Federal Court finds random drug and alcohol testing contributes to workplace safety
Mr Neist said that recent successful prosecutions by ITSR of workers under NSW’s Rail Safety (Drug & Alcohol Testing) Regulation 2008 highlighted the need for continued random drug and alcohol testing at all worksites.
“It doesn’t matter whether you are working in the rail corridor, on a motorway or at a wharf, workers should not be putting themselves or others at risk by being under the influence of drugs or alcohol,” Mr Neist said.
Justices Buchanan and Katzmann of the Federal Court of Australia found that the 1993 Victorian Building Industry and Other Drugs Policy strictly forbade people who were under the influence of drugs and alcohol from working on building sites, although it did not address testing.

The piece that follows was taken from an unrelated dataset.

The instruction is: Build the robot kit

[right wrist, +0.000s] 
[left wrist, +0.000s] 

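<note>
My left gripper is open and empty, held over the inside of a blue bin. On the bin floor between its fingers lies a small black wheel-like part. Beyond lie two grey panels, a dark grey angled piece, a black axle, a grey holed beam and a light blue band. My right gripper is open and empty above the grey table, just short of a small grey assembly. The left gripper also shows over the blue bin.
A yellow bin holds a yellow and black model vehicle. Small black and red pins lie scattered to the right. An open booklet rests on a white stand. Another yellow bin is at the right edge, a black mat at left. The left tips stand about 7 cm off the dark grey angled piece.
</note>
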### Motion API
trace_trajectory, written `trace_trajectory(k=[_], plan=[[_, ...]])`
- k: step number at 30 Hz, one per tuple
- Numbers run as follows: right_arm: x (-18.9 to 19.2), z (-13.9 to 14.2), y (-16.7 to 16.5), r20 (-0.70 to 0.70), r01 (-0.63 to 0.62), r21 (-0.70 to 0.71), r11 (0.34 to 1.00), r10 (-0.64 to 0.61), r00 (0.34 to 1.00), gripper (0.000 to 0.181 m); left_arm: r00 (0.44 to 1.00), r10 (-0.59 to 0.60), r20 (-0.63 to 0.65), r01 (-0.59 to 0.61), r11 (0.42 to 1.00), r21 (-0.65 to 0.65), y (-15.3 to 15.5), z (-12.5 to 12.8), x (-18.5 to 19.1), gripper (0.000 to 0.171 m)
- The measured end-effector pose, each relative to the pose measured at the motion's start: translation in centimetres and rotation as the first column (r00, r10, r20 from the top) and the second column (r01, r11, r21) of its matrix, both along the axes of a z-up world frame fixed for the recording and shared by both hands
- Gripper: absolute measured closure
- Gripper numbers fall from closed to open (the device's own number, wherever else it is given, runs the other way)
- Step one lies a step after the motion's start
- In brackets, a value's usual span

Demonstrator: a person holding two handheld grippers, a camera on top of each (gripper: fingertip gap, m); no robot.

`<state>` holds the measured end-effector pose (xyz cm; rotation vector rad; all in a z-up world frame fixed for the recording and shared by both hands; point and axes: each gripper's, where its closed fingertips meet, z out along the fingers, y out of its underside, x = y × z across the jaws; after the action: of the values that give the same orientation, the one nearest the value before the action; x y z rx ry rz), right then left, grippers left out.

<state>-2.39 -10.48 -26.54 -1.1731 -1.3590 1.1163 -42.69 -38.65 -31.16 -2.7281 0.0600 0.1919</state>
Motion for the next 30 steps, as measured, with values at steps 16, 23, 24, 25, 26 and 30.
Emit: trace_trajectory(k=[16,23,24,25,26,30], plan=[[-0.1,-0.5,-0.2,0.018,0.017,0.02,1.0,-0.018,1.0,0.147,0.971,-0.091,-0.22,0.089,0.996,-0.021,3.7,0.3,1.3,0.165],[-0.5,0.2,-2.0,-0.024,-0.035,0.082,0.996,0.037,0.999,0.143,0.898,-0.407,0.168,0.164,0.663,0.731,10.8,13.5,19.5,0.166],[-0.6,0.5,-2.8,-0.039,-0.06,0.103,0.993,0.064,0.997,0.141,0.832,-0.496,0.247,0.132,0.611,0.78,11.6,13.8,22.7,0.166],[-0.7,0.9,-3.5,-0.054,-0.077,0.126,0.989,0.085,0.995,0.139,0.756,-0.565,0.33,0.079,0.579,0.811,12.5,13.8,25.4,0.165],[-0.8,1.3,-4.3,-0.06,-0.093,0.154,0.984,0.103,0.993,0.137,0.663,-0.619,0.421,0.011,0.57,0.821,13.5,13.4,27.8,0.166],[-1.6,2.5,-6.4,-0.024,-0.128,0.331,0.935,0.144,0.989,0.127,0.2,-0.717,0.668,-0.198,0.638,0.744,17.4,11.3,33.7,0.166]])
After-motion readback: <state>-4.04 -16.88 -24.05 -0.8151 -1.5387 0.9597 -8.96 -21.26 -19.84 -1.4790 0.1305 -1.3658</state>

In dismissing the application made by the Construction, Forestry, Mining and Energy Union (CFMEU) on 14 June the Justices said, "Every employer also owes a duty of care to its employees to take reasonable care for their safety."
The CFMEU originally made an application in 2011 before a FWA Commissioner who found that the policy did not prescribe drug and alcohol testing.
This decision was then successfully appealed by project principal contractor Thiess Pty Ltd and subcontractor Wagstaff Piling Pty Ltd, before the full bench of FWA.
The full decision of the Federal Court of Australia is available on AustLII’s website.
NSW law requires rail transport operators to randomly test at least 25% of their rail safety workers (employees and contractors) every year.
Rail transport operators must notify ITSR of positive test results as well as any instance where a rail safety worker refused to undergo testing. This information is publicly reported annually in ITSR’s Rail Industry Safety Report.
ITSR also undertakes random drug and alcohol testing of rail safety workers from a range of small and large operators.